Nanostructured Electrocatalysts for Triglyceride Hydrogenation.

Abstract

An electrochemical process for the reduction of organic compounds could have a number of advantages over thermochemical reduction, including enhanced separation between reactants and products, lower operating temperatures and pressures, and improved mass transfer of reactants to and from catalyst surfaces. This research investigated the use of noble metal, base metal, transition metal carbide, and carbide-supported metal catalysts for the electrochemical hydrogenation of triglycerides. We report that many of these catalysts, including W2C-supported Pd catalysts, had high rates and/or selectivities for the hydrogenation reaction.

Low activities for certain catalysts were hypothesized to be related to lack of stability in the electrochemical hydrogenation reactor. The solid polymer electrolyte (SPE) used in this study is known to be strongly acidic, which can create a corrosive environment under certain applied potentials. Two techniques, thermogravimetric analysis of the post-reaction membrane electrode assemblies and chronoamperometry in a model SPE cell, were used to characterize catalyst stabilities. It was concluded that the low activities of these base metal and carbide catalysts for triglyceride hydrogenation were due to their incompatibility with the SPE.

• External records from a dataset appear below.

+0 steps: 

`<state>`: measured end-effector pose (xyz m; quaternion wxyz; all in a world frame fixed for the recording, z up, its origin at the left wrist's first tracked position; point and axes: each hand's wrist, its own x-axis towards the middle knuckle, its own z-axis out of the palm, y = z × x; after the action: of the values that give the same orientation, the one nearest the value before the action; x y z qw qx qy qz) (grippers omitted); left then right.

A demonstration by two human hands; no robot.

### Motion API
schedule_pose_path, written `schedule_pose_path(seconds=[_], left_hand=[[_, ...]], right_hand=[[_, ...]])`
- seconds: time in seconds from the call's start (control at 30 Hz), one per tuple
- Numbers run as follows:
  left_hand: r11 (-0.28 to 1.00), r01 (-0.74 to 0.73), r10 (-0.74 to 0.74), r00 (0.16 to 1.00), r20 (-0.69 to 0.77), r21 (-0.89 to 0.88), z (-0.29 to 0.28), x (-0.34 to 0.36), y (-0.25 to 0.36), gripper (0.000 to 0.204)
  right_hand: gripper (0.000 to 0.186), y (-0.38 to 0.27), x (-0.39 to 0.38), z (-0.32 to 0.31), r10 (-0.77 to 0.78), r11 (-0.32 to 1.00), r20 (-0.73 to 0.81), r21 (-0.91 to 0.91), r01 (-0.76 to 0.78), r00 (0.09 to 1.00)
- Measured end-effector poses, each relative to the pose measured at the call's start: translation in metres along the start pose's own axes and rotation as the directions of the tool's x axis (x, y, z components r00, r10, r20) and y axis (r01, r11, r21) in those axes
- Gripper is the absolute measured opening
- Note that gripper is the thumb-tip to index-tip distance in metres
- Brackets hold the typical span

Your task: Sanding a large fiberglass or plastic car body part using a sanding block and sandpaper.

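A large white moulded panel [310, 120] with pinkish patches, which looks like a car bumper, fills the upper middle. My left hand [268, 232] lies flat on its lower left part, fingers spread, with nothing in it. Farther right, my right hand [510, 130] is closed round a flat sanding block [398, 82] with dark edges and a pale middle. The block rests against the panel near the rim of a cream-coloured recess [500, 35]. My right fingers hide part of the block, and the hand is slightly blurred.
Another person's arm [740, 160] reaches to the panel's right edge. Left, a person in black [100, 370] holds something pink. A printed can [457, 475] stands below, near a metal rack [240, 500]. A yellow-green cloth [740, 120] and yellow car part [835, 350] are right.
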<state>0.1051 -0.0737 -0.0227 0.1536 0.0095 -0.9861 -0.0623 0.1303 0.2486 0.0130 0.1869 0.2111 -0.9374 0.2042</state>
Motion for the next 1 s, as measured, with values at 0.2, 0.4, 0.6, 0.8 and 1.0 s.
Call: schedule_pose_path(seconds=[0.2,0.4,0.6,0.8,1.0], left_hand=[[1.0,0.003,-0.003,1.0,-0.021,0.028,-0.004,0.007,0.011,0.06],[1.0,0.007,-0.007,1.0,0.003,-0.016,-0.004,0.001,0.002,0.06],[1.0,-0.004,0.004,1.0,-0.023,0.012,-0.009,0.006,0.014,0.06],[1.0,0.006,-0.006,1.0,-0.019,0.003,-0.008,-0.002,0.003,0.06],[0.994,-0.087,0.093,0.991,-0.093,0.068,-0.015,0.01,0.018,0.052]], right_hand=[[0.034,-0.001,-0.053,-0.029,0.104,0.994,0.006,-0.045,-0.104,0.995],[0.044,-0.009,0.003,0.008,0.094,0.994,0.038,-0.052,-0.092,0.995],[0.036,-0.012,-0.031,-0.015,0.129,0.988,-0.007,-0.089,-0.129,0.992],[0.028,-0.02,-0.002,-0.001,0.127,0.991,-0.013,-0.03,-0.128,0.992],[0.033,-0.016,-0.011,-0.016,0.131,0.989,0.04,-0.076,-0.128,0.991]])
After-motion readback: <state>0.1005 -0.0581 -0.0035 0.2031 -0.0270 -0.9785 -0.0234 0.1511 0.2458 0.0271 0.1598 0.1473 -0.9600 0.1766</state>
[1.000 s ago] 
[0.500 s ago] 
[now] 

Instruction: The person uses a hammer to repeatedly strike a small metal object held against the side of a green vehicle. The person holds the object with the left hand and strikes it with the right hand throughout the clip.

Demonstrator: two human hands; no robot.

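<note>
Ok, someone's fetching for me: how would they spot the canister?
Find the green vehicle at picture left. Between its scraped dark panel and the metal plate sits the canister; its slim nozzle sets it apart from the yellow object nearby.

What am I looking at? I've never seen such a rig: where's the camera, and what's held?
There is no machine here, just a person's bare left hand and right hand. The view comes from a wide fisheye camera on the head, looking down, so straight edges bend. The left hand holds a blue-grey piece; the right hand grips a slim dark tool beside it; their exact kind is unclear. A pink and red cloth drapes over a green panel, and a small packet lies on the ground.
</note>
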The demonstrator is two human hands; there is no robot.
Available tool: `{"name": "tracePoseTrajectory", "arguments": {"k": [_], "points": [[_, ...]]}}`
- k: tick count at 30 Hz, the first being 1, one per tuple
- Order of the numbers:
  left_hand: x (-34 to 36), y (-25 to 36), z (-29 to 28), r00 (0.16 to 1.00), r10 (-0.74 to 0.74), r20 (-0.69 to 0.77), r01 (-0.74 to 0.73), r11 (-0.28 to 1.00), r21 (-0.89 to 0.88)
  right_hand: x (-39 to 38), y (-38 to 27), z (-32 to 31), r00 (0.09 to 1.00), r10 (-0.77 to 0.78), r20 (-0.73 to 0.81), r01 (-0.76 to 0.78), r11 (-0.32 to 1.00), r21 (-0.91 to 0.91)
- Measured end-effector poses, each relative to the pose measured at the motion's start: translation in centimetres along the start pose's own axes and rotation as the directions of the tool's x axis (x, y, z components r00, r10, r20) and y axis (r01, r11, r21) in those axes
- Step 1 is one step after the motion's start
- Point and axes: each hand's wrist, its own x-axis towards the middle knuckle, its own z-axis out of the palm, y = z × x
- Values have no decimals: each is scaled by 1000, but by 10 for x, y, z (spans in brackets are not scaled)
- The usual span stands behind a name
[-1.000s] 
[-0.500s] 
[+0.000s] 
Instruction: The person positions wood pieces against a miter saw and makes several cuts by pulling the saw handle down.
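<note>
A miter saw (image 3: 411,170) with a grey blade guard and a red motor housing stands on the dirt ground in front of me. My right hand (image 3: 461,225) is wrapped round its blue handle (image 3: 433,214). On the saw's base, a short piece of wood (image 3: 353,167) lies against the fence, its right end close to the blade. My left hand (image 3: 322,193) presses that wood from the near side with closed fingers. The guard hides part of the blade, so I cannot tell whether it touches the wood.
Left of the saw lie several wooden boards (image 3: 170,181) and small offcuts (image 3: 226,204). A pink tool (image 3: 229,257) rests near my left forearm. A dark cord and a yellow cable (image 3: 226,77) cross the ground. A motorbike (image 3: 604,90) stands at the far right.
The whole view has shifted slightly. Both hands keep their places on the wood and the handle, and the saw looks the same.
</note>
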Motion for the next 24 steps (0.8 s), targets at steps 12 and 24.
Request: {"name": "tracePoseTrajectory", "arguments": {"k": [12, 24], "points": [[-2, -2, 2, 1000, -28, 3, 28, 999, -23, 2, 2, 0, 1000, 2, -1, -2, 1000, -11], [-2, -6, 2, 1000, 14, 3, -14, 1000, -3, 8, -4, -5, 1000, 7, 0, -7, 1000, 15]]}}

This study is among the first to investigate the nature of the hydrogenation mechanism is the context of the SPE reactor. By varying the applied voltage across the SPE reactor, it was found that catalytic activities varied with potential. Linear sweep voltammetry was used with the various catalysts in a model SPE cell, which showed that this dependence was due to the electrochemical nature of the hydrogenation rate determining step. Variations in the hydrogenation activities of the different catalysts were found to correlate with their activities for the hydrogen evolution reaction, suggesting that similar sites are involved in each reaction. With this understanding of the triglyceride hydrogenation mechanism, catalyst formulations could be modified to improve the activities and selectivities for this and related reactions. A preliminary economic analysis indicated that the electrochemical hydrogenation of triglycerides may be economically viable in comparison to the thermochemical process currently used in industry.